Return only those lines of the listing that hold the word "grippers".

━━━━━ RAW DATA ━━━━━

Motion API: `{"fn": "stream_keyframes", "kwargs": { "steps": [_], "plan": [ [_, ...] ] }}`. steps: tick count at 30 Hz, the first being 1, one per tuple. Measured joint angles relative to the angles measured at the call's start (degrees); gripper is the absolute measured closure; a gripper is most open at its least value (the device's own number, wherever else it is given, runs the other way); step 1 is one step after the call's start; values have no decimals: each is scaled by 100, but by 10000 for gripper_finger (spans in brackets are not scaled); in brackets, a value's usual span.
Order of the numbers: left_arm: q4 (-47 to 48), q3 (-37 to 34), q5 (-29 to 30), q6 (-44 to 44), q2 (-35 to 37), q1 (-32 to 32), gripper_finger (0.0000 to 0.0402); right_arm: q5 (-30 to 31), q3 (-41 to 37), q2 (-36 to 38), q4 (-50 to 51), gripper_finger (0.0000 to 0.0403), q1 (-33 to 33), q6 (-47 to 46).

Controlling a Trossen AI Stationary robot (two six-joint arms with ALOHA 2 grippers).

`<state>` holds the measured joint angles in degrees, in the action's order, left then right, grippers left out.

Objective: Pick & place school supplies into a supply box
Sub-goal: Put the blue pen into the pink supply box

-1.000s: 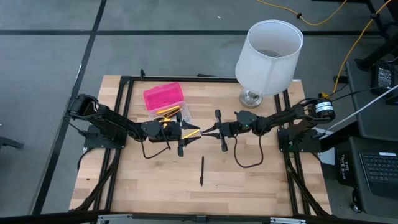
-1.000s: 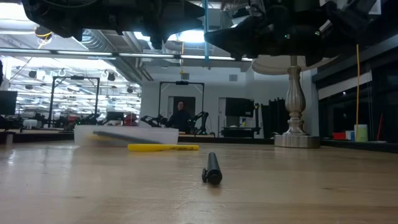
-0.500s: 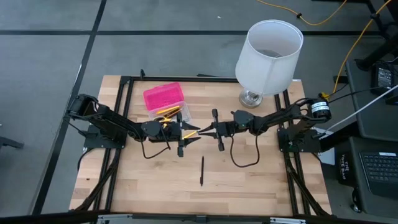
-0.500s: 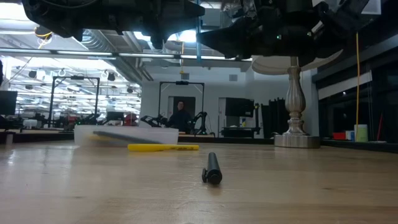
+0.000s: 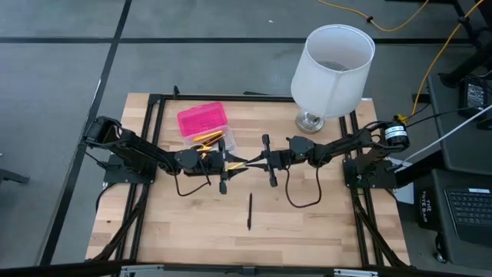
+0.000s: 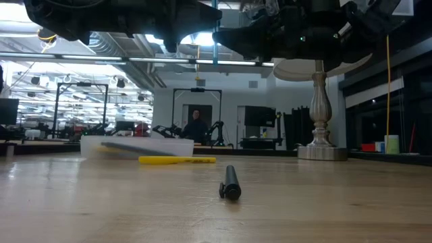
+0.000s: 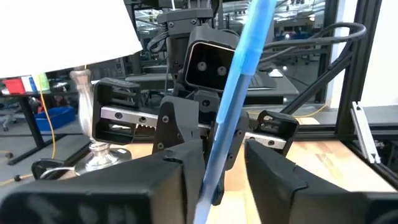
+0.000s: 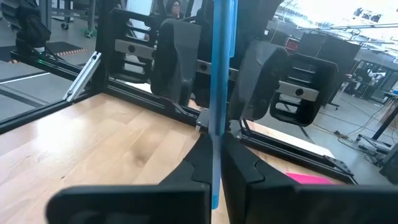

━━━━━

● TASK RESPONSE:
Controlling a Trossen AI Stationary robot (two six-joint arms with ALOHA 2 grippers).
`<state>` holds the measured joint angles in degrees, in the action's order, left then right, grippers left out.

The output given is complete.